--- ACTION ITEM ---
This task calls for copying each line below that contains "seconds".

Collected data:
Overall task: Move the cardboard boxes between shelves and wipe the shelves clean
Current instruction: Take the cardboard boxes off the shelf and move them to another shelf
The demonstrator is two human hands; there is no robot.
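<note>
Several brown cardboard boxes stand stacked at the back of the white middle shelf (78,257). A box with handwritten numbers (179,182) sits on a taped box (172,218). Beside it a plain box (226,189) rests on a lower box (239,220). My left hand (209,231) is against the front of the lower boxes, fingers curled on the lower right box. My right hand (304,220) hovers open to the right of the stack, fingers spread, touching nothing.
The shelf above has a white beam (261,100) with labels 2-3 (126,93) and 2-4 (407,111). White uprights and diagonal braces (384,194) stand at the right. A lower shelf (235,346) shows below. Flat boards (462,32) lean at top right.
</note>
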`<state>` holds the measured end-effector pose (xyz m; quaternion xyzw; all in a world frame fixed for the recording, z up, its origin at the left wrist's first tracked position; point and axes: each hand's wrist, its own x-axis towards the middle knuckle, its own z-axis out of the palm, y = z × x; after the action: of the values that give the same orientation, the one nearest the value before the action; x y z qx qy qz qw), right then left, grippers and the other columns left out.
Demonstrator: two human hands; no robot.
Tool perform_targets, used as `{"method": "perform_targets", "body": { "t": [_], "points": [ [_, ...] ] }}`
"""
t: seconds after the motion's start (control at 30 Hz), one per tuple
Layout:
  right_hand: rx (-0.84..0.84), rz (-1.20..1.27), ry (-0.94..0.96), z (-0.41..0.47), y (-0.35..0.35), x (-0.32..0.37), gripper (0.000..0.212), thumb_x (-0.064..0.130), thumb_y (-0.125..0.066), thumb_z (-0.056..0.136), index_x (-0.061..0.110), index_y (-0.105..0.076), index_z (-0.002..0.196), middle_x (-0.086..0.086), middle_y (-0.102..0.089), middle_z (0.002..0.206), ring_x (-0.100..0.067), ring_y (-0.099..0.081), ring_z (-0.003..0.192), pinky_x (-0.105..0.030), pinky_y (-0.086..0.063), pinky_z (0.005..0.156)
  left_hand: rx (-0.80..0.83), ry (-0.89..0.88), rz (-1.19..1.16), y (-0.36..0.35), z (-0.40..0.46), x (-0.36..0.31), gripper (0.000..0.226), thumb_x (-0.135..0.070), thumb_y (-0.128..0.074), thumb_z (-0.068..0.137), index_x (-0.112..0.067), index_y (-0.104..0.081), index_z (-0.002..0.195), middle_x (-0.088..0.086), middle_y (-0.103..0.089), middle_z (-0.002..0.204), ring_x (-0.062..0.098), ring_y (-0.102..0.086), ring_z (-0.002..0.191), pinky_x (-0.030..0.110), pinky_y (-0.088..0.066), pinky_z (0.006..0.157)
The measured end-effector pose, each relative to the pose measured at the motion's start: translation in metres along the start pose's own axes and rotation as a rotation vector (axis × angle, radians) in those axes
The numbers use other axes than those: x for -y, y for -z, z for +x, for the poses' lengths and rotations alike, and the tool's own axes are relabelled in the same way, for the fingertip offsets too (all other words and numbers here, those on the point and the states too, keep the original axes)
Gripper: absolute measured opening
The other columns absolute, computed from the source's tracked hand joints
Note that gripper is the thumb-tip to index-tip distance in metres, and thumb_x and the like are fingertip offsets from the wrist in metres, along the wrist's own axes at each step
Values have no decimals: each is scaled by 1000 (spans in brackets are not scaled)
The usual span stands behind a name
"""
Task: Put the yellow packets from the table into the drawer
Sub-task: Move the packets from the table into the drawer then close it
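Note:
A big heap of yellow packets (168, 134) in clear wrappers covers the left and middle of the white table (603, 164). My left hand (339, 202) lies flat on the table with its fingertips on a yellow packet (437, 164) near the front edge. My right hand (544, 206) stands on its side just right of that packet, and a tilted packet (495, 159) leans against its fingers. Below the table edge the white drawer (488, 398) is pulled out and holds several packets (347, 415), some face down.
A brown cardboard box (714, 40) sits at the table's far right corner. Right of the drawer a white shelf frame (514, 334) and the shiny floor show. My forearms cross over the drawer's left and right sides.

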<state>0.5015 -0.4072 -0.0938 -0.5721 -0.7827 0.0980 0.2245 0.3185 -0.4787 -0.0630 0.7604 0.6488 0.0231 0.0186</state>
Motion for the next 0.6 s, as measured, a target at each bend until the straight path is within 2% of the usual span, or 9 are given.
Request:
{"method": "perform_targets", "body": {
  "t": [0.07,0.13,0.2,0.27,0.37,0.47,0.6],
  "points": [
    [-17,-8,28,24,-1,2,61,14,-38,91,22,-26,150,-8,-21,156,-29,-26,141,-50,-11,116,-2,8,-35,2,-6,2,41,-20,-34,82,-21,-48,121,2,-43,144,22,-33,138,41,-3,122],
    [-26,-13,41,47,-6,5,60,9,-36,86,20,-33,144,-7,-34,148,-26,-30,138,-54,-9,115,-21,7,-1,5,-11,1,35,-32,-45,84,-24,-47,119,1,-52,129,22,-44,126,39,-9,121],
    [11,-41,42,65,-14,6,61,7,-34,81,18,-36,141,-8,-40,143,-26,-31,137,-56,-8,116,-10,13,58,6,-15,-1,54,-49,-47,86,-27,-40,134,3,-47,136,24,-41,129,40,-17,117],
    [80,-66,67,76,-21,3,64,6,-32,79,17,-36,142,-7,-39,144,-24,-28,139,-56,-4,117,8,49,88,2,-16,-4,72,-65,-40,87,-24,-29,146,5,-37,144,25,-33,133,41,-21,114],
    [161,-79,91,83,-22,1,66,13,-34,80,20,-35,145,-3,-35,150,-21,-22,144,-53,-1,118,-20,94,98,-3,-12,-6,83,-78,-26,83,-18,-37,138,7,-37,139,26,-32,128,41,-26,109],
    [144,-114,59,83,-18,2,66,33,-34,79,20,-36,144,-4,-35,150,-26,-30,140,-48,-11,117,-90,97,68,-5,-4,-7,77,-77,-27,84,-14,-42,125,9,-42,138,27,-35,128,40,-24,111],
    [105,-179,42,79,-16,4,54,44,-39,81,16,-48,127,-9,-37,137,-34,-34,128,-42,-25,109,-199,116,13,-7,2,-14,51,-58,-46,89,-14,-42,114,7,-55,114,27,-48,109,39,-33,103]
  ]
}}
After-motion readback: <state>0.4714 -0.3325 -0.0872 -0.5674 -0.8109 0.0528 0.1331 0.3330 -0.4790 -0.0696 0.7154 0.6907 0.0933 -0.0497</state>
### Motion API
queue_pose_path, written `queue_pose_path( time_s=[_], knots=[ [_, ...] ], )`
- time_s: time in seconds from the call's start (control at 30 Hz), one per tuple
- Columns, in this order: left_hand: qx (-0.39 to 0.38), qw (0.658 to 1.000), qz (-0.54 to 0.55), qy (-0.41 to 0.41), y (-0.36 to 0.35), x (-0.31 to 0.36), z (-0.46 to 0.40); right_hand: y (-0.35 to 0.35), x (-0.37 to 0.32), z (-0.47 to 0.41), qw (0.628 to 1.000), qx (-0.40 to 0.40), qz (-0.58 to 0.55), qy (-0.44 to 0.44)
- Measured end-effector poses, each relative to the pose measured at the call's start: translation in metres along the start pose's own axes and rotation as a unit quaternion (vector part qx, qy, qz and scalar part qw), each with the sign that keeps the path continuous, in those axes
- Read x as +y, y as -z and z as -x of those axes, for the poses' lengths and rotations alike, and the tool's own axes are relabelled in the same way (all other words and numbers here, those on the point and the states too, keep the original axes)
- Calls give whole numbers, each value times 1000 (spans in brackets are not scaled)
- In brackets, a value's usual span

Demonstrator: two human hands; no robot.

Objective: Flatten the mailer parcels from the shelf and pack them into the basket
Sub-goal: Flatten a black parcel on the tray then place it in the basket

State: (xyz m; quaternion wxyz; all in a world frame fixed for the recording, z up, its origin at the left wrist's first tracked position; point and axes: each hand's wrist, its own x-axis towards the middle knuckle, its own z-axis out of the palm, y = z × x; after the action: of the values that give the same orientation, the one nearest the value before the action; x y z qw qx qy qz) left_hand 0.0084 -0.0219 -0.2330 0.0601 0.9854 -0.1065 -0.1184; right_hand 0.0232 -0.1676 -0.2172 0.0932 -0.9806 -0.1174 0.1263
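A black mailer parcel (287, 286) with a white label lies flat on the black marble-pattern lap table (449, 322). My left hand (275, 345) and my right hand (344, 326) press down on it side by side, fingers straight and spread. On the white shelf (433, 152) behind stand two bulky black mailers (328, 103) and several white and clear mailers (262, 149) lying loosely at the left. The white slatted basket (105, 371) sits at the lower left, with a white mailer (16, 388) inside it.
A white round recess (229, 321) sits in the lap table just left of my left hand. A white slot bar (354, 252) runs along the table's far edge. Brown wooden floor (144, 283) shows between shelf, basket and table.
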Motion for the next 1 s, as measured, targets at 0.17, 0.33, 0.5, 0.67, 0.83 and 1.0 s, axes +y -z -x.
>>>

--- YOUR SOLUTION ---
t: seconds after the motion's start (control at 30 Hz), one per tuple
- time_s: time in seconds from the call's start (control at 30 Hz), one per tuple

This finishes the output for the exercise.